WHAT YOU HAVE TO DO: Only the lines of the data below from the one with "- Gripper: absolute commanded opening" through the one with "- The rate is" are wanted. Repeat them exactly.

ENTRIES PROVIDED:

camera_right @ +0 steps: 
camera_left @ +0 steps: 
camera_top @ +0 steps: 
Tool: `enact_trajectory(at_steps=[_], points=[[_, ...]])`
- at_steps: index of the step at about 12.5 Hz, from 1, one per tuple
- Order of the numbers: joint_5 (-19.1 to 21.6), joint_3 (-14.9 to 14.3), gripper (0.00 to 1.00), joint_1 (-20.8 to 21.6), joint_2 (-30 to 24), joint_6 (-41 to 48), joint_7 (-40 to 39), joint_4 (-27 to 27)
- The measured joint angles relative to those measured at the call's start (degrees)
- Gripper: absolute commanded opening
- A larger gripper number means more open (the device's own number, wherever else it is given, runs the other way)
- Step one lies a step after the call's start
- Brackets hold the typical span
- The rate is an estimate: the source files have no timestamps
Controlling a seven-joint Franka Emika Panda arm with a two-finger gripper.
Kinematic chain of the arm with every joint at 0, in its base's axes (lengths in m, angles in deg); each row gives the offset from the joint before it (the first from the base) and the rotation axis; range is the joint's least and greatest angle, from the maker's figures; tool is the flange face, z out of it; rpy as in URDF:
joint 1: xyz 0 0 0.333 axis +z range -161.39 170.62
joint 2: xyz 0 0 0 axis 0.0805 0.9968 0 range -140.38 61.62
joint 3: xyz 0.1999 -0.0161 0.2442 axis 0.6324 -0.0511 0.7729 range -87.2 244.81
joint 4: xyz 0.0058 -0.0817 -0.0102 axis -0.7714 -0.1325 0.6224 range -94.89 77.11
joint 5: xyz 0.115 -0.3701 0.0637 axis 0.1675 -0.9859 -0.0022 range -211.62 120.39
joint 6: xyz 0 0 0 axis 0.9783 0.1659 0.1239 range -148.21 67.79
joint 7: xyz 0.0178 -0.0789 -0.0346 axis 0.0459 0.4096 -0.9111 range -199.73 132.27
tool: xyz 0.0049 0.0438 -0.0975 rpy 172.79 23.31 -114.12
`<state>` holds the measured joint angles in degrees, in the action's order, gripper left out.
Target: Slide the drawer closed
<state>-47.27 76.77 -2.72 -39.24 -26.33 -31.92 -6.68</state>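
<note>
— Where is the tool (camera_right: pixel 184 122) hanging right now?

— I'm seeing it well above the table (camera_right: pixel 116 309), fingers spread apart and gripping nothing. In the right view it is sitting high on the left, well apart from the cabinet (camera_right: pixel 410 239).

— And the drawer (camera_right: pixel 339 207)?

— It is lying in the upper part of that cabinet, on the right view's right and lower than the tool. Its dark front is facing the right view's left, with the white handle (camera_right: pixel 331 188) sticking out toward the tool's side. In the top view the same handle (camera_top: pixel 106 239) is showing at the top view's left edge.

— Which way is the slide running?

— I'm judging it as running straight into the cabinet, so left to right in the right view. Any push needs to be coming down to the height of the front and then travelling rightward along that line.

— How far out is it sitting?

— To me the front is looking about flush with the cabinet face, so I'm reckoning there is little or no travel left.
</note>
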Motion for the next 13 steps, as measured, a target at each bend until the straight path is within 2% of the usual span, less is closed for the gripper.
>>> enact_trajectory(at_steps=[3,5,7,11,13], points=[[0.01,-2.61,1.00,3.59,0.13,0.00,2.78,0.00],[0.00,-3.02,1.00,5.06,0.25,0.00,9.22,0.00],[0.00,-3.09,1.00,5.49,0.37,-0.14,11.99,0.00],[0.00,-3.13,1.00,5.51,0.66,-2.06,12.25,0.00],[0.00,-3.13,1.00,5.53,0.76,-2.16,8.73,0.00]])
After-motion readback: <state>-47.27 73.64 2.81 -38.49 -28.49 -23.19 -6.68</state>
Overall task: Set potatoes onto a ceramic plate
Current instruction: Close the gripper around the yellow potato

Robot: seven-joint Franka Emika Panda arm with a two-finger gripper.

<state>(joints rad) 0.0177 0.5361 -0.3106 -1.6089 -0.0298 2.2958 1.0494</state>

RESPONSE AREA:
- Gripper: absolute commanded opening
- A larger gripper number means more open (the device's own number, wherever else it is given, runs the other way)
- Step one lies a step after the call's start
- Brackets hold the typical span
- The rate is an estimate: the source files have no timestamps

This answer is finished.